# email on samsung galaxy s3



## yamahayfz450 (Oct 7, 2007)

I recently got a samsung galaxy s3 and I tried to get my aol email but it keeps saying invalid email/password. Am I missing something? Thanks for any info


----------



## Masterchiefxx17 (Feb 27, 2010)

Are you using the stock email app or the aol app?


----------



## yamahayfz450 (Oct 7, 2007)

I believe its the stock app, how do I get the aol app? Thanks


----------



## yamahayfz450 (Oct 7, 2007)

just tried the aol app and now it says "80304: the password and username you entered did not authenticate with your email provider. please try again"


----------



## Masterchiefxx17 (Feb 27, 2010)

Can you log onto your email at aol.com?


----------



## yamahayfz450 (Oct 7, 2007)

I just tried aol.com and it says "alert we have detected unusual activity on your account and for your security are temporarily blocking access. to regain access to this account, please change your password"


----------



## Masterchiefxx17 (Feb 27, 2010)

Well that there would be why you can't log into the account.

I would contact aol for more help.


----------



## yamahayfz450 (Oct 7, 2007)

I can log in on a regular computer just not on my phone.


----------



## Masterchiefxx17 (Feb 27, 2010)

Don't you get that error when logging on?

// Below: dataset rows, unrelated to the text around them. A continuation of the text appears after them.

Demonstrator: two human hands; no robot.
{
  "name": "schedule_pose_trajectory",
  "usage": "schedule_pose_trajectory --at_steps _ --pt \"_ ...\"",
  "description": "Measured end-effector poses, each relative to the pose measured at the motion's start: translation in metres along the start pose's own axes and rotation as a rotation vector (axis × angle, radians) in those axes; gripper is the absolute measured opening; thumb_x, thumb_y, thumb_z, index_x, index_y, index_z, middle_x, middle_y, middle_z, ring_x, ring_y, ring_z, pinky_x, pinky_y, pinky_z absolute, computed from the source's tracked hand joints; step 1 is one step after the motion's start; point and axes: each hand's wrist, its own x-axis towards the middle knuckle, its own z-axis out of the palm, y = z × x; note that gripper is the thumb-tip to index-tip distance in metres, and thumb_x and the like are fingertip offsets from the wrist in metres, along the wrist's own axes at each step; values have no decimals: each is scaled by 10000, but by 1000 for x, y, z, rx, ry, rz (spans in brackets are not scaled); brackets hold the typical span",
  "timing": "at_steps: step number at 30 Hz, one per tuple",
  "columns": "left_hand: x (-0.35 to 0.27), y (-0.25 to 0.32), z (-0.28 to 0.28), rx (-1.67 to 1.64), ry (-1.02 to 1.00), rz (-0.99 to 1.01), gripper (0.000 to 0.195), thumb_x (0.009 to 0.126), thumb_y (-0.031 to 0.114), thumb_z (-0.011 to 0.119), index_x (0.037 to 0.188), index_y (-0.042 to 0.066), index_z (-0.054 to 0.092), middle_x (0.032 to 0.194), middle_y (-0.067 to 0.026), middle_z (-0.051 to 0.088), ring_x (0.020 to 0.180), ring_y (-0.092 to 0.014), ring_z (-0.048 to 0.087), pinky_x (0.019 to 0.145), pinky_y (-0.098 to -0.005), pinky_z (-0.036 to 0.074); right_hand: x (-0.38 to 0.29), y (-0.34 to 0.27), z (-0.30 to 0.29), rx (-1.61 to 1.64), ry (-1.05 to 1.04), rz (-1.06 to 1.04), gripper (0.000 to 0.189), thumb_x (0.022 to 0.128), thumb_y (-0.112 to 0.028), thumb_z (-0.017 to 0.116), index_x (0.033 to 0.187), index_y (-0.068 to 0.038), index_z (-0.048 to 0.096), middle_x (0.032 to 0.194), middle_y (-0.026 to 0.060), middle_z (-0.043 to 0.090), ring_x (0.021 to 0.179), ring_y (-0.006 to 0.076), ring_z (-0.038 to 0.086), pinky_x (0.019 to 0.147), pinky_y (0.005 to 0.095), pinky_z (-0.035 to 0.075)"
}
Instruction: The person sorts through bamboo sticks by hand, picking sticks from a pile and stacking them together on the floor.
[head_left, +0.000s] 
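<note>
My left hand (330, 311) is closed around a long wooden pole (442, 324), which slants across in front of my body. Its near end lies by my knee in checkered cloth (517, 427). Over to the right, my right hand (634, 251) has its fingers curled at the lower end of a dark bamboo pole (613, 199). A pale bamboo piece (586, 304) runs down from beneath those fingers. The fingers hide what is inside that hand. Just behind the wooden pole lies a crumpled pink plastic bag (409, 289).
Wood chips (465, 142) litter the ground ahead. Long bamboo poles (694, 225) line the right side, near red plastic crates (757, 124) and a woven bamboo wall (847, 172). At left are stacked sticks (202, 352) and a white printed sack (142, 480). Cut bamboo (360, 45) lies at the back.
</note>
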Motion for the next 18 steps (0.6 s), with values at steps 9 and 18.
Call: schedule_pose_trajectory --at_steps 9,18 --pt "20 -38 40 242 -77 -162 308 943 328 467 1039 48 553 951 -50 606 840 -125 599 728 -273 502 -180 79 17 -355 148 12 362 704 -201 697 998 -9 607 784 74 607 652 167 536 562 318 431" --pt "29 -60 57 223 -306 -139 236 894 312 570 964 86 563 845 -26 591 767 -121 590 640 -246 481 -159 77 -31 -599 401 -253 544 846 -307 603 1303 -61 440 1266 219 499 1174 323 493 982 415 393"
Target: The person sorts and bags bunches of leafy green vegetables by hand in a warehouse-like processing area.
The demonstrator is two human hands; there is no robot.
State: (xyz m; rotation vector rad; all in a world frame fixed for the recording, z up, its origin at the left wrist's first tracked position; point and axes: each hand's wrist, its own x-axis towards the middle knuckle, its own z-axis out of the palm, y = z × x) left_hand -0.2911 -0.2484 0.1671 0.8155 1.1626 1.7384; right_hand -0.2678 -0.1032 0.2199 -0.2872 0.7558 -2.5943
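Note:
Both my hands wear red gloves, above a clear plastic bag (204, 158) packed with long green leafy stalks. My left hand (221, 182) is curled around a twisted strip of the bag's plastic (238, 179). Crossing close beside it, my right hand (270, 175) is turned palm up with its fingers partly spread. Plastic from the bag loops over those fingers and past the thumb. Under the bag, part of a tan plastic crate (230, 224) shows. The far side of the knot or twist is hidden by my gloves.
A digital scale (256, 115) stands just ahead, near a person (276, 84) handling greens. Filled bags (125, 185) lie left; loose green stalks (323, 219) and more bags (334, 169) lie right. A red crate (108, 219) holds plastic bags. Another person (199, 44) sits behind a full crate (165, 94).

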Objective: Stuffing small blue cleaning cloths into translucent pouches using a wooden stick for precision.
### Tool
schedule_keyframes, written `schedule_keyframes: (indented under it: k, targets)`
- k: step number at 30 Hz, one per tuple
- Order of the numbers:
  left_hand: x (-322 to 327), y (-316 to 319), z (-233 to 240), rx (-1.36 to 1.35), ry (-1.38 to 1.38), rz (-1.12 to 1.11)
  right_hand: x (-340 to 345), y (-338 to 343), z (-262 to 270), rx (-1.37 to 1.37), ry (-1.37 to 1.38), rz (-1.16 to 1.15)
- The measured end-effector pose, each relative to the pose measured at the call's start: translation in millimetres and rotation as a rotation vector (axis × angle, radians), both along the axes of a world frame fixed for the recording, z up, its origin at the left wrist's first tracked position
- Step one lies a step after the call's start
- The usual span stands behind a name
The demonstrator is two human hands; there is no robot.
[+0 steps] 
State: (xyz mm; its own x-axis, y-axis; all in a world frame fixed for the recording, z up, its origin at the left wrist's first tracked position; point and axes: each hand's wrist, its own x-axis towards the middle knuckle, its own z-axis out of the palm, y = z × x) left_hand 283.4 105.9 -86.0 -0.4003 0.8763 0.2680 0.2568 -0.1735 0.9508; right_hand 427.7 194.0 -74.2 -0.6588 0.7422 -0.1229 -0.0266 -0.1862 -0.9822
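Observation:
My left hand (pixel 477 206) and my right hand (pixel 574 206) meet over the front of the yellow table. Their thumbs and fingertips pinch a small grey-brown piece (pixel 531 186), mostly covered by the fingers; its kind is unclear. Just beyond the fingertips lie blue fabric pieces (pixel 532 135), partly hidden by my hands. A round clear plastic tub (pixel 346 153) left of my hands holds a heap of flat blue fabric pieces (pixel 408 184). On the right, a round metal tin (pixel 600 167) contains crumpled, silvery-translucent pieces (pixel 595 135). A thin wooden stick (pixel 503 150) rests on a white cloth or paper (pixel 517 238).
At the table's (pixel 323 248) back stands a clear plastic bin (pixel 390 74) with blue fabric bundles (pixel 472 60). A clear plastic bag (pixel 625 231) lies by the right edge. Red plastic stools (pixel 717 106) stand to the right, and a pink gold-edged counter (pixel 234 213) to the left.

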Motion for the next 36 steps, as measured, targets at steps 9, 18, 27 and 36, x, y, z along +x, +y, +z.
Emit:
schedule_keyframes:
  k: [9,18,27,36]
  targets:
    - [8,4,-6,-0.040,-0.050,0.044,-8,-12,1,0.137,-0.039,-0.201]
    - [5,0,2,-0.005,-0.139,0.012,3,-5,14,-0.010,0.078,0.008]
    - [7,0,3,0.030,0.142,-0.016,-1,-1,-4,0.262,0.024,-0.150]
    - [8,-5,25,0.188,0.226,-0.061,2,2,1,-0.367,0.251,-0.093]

I would still contact aol.


----------



## swg1619 (Aug 29, 2014)

I have a Samsung Galaxy S3 and had all the same problems, until, I downloaded the AOL Mail app in from the Play Store. Problem solved. Once you set up your account through the app you can then go back and add it to your email account in Settings. At least that was my experience..


----------